Highway bridge in Cairo, Egypt

The 6th of October Bridge (كوبري 6 أكتوبر) is an elevated highway in Cairo, the capital city of Egypt. The 20.5 km bridge and causeway crosses the Nile twice from western bank city of Giza east through Gezira Island to Downtown Cairo, and on to connect the city to other highways that lead to the Cairo International Airport to the east.

Its name commemorates the date of Operation Badr in 1973, when the Egyptian military crossed the Suez Canal and attacked the Israeli military's Bar Lev Line, sparking the Yom Kippur War.

==History==
The bridge and causeway were completed in 1996, with construction taking nearly 30 years. It began in 1969 with the modest, 130 m-long Phase 1, which only spanned the smaller west branch of the Nile from Gezira to Agouza (built from May 1969 to August 1972). Phase 9 completed the 21.193 km-long final length in 2005. The '6th October Bridge and Flyover' runs from the Agricultural Museum in Dokki east to the Autostrade in Nasr City.

The building of the 6th October Bridge and causeway has been declared a national infrastructure project.
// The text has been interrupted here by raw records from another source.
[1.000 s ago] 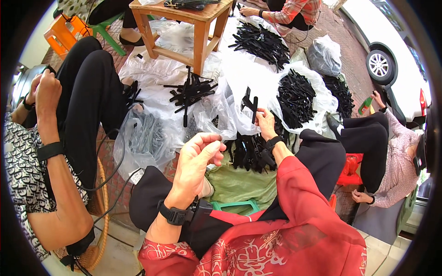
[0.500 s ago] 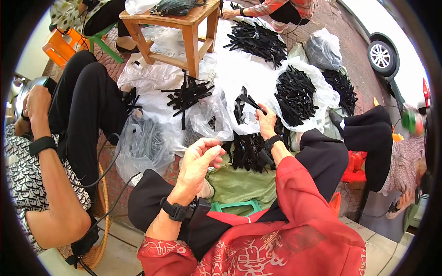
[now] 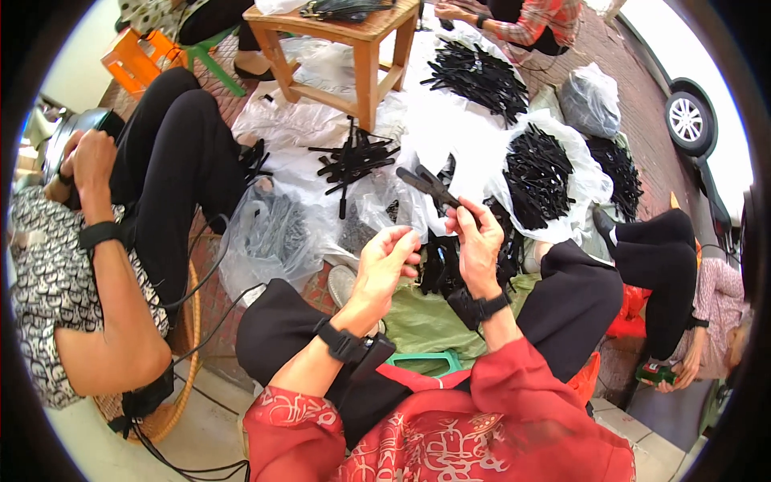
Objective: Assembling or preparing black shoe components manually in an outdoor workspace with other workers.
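My right hand (image 3: 480,249) is closed on a long black clip (image 3: 427,186), pinched near one end between thumb and fingers. The clip's two narrow arms point away from me to the upper left, slightly apart. Close by on the left, my left hand (image 3: 381,269) has its thumb pressed against the curled fingers. Whatever it may hold is too small to make out. Loose black clips (image 3: 440,265) lie just beyond my hands, partly hidden by the right one. A white plastic bag (image 3: 590,189) to the right holds a heap of similar black pieces (image 3: 536,173).
More black pieces lie in piles on white sheeting (image 3: 309,132). A wooden stool (image 3: 368,28) stands at the back, and a clear bag (image 3: 269,241) of small parts sits left. A green sack (image 3: 418,321) is before me. People sit on both sides, near cables (image 3: 197,353).
My right hand has drawn back towards me with the clip, from the loose pieces. My left hand has shifted right, and the two hands are closer together. The whole view has swung slightly.
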`<state>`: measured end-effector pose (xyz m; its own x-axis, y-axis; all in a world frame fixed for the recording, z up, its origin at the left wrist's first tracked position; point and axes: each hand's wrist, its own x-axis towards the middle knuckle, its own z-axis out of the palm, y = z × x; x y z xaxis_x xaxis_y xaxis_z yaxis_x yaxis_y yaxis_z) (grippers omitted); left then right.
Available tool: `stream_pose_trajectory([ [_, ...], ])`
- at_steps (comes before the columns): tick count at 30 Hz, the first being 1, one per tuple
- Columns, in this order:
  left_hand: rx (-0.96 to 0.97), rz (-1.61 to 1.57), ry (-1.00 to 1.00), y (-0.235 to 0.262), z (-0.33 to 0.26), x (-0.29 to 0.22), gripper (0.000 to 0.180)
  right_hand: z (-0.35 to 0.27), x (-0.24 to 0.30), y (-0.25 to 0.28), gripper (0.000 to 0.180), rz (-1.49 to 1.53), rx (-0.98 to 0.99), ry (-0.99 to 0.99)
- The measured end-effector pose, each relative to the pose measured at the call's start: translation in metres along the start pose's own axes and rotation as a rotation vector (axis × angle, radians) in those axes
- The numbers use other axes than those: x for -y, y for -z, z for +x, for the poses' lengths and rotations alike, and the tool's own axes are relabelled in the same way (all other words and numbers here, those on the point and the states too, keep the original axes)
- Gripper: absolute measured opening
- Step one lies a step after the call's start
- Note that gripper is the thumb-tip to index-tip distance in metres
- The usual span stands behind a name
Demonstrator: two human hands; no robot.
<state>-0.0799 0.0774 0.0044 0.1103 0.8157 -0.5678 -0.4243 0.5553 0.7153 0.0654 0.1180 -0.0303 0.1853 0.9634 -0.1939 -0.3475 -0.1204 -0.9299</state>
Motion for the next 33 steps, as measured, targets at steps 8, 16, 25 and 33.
stream_pose_trajectory([
  [8, -0.055, -0.241, -0.289, -0.006, 0.005, -0.009, 0.010, -0.058, 0.028, -0.018, 0.026, -0.163, 0.310, 0.037],
  [16, 0.010, -0.183, -0.321, -0.008, -0.003, -0.011, 0.010, -0.062, 0.037, 0.000, 0.027, -0.071, 0.379, -0.041],
  [25, -0.015, -0.330, -0.441, -0.003, -0.006, -0.013, 0.010, -0.037, 0.018, 0.025, 0.026, 0.128, 0.096, -0.204],
  [33, 0.033, -0.232, -0.234, 0.018, -0.018, -0.031, 0.017, -0.025, -0.001, 0.059, 0.015, 0.299, 0.100, -0.470],
])
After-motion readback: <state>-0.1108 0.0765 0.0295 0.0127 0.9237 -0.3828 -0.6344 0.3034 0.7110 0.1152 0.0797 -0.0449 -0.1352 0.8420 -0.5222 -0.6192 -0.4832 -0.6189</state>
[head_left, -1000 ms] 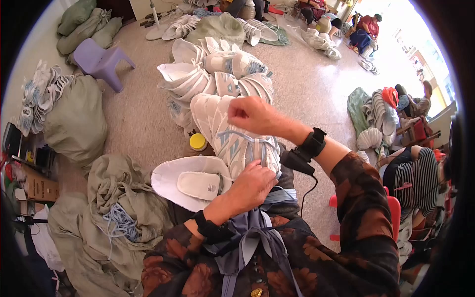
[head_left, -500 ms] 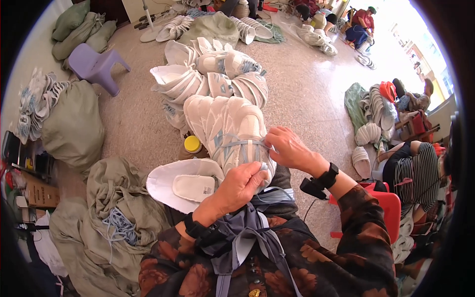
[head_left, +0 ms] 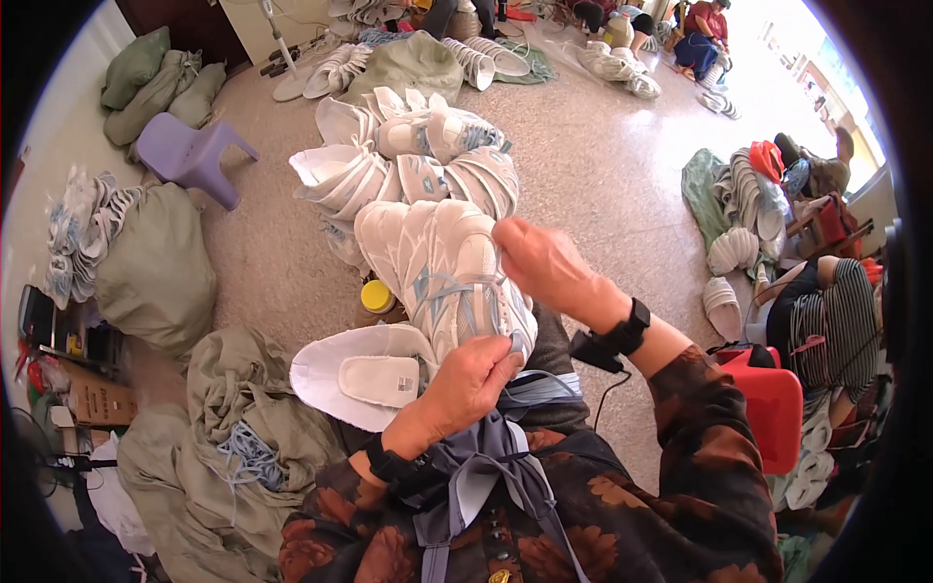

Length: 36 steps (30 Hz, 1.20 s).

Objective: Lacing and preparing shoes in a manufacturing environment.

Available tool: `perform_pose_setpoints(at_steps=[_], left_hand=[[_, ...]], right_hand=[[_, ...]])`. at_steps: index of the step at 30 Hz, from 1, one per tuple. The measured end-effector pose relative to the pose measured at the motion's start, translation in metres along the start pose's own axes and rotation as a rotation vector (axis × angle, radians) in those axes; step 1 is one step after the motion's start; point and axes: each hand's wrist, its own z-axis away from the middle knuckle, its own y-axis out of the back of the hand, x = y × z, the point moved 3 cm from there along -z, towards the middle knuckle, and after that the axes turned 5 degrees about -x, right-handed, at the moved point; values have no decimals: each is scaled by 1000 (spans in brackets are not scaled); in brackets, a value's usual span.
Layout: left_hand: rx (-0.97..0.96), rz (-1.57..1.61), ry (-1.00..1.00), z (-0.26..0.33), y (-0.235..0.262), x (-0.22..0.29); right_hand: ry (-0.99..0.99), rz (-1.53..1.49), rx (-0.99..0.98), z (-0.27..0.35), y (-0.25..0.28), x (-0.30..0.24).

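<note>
A white shoe upper with grey and light-blue trim lies over my lap at the front of a nested row of similar uppers. A pale blue-grey shoelace crosses its lacing area. My left hand pinches the upper's ankle end between thumb and fingers. Beside the toe, at the upper's right edge, my right hand is closed; its fingers hide whatever it holds. A loose white upper with a pale insole piece lies left of my left hand. Light-blue laces rest on my lap.
More stacked uppers stretch ahead on the floor. A yellow-lidded jar stands left of the row. Sacking with a lace bundle lies at left, near a purple chair. A red stool stands right; people sit farther off.
My right hand has moved up and slightly left, from the lacing to beside the toe, and its fingers have closed into a fist. My left hand keeps its pinch. The view has shifted slightly.
</note>
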Motion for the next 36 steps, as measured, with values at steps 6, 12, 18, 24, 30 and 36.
perform_pose_setpoints(at_steps=[6, 12, 18, 24, 30, 36], left_hand=[[26, -83, 12, 8, 9, 0], [22, -118, -43, 9, 10, 3], [30, 23, -55, 4, 6, 12], [-231, 814, 247, 19, -1, 45], [-681, 1238, 396, 71, 8, 78], [-636, 1027, 316, 72, 10, 99]], right_hand=[[115, -90, -48, 46, 0, 36], [-213, -522, -334, 61, 1, 46], [13, -404, 117, -4, -3, 19], [102, -10, 78, -33, -54, 19], [8, -125, 141, -32, -69, 32], [24, -108, 125, -34, -64, 29]])
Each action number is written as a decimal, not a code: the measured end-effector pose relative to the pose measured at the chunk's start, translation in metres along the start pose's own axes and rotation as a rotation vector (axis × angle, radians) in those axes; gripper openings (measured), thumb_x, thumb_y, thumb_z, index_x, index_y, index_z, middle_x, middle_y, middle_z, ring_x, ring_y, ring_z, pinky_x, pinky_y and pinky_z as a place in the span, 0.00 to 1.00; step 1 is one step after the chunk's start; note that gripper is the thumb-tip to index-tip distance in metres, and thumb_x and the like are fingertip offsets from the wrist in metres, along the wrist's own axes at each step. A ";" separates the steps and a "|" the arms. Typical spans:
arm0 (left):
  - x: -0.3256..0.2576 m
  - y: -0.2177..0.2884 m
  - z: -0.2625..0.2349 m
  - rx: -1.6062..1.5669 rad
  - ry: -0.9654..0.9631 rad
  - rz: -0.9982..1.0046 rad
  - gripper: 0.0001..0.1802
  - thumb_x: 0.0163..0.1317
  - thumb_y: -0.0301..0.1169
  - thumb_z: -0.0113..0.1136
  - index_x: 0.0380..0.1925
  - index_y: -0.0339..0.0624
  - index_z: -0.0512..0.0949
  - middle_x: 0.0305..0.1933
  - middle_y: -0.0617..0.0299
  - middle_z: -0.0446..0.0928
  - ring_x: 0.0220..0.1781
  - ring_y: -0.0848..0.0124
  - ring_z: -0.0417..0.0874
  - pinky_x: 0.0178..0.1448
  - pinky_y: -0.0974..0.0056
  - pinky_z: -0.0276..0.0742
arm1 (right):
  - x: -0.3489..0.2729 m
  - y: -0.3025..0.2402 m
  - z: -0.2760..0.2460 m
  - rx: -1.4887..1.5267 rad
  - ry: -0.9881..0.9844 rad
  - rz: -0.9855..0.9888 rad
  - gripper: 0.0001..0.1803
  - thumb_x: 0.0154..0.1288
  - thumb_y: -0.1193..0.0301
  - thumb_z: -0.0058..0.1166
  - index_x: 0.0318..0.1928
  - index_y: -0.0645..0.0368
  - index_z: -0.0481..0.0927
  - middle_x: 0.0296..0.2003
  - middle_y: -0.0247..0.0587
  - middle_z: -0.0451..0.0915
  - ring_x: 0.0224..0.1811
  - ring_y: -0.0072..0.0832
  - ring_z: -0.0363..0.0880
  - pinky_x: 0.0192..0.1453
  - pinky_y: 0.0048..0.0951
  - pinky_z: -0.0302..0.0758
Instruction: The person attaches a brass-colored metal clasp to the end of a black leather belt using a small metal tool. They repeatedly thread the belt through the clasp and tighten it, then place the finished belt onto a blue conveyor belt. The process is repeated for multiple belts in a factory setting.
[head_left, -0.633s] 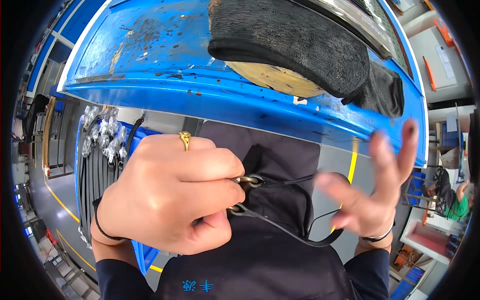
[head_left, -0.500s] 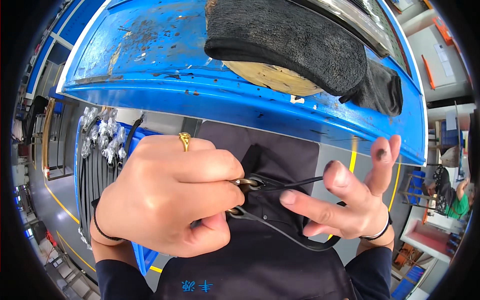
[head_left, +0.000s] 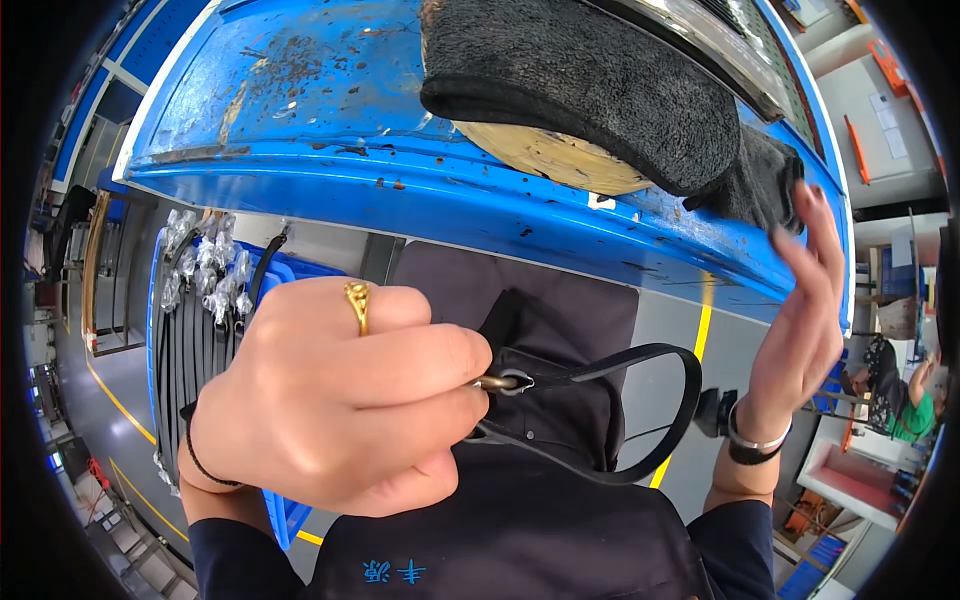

In April 2021, President Abdel Fattah el-Sisi gave the order to expand and upgrade the bridge, as well as the roads underneath it.

==Route==
The 6th of October starts at an intersection with the Ministry of Agriculture Street which then travel east, meeting the western Corniche before crossing the Nile. It then passes through El Gezira island. After crossing the Nile the second time comes a large intersection at Abdel Minaam Riyadh Square, connecting the eastern Corniche and Ramses Street, after which will it goes to Ramses Square in a straight path. Then, the bridge continues paralleling Ramses Street as well as train tracks that belong to a railway and metro system, which, near Ghamra metro station, the bridge is supported with suspension bridge-like towers. It later continue until it reaches El Demerdash metro station which at this point, goes south. It then intersects with Salah Salem road, and finally merged with the Emtedad Ramses causeway near El Nasr Autostrade that directs to New Cairo.

==Public use==
The 6th October Bridge has been called the 'spinal cord' of Cairo, with approximately half a million Cairene people using it on a daily basis. Due to its role as Cairo's central East–West automobile and truck route, the bridge and causeway is nearly always crowded with traffic, with the trip from one end to another taking up to 45 minutes.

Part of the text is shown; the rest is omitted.